What you will do =
Retype all of the entries that appear below, keeping them exactly as they are.

Saved data entries:
------------------------------------------------------------------------
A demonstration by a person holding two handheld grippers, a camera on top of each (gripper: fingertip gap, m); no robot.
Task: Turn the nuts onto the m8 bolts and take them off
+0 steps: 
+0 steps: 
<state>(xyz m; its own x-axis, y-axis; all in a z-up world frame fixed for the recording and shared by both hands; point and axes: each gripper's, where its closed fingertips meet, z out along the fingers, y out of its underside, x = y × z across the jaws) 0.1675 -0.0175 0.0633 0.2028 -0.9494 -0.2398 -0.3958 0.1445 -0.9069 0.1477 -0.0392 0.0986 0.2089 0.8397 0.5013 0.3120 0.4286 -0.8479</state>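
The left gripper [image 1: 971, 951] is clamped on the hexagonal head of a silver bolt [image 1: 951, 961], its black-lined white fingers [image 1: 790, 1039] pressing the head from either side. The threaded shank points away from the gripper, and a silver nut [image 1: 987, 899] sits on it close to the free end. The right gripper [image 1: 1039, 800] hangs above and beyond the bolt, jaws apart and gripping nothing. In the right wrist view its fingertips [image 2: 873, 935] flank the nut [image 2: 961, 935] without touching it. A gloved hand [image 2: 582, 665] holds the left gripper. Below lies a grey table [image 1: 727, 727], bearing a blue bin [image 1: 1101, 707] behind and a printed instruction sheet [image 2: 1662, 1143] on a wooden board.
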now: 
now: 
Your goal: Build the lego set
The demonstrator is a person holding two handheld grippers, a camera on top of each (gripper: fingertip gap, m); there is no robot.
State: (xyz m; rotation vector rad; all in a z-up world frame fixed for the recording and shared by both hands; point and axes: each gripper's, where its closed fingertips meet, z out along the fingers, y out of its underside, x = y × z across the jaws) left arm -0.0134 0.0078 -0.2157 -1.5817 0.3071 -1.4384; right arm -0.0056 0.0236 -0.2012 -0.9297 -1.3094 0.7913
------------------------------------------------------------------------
Solution to this task =
A demonstration by a person holding two handheld grippers, a camera on top of each (gripper: fingertip gap, m); no robot.
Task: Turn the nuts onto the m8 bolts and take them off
+0 steps: 
+0 steps: 
<state>(xyz m; its own x-axis, y-axis; all in a z-up world frame fixed for the recording and shared by both hands; point and axes: each gripper's, where its closed fingertips meet, z out along the fingers, y out of its underside, x = y × z across the jaws) 0.1675 -0.0175 0.0633 0.2028 -0.9494 -0.2398 -0.3958 0.1445 -0.9069 0.1477 -0.0392 0.0986 0.2089 0.8397 0.5013 0.3120 0.4286 -0.8479</state>
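The left gripper [image 1: 971, 951] is clamped on the hexagonal head of a silver bolt [image 1: 951, 961], its black-lined white fingers [image 1: 790, 1039] pressing the head from either side. The threaded shank points away from the gripper, and a silver nut [image 1: 987, 899] sits on it close to the free end. The right gripper [image 1: 1039, 800] hangs above and beyond the bolt, jaws apart and gripping nothing. In the right wrist view its fingertips [image 2: 873, 935] flank the nut [image 2: 961, 935] without touching it. A gloved hand [image 2: 582, 665] holds the left gripper. Below lies a grey table [image 1: 727, 727], bearing a blue bin [image 1: 1101, 707] behind and a printed instruction sheet [image 2: 1662, 1143] on a wooden board.
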now: 
now: 
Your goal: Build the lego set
The demonstrator is a person holding two handheld grippers, a camera on top of each (gripper: fingertip gap, m); there is no robot.
State: (xyz m; rotation vector rad; all in a z-up world frame fixed for the recording and shared by both hands; point and axes: each gripper's, where its closed fingertips meet, z out along the fingers, y out of its underside, x = y × z across the jaws) left arm -0.0134 0.0078 -0.2157 -1.5817 0.3071 -1.4384; right arm -0.0056 0.0236 -0.2012 -0.9297 -1.3094 0.7913

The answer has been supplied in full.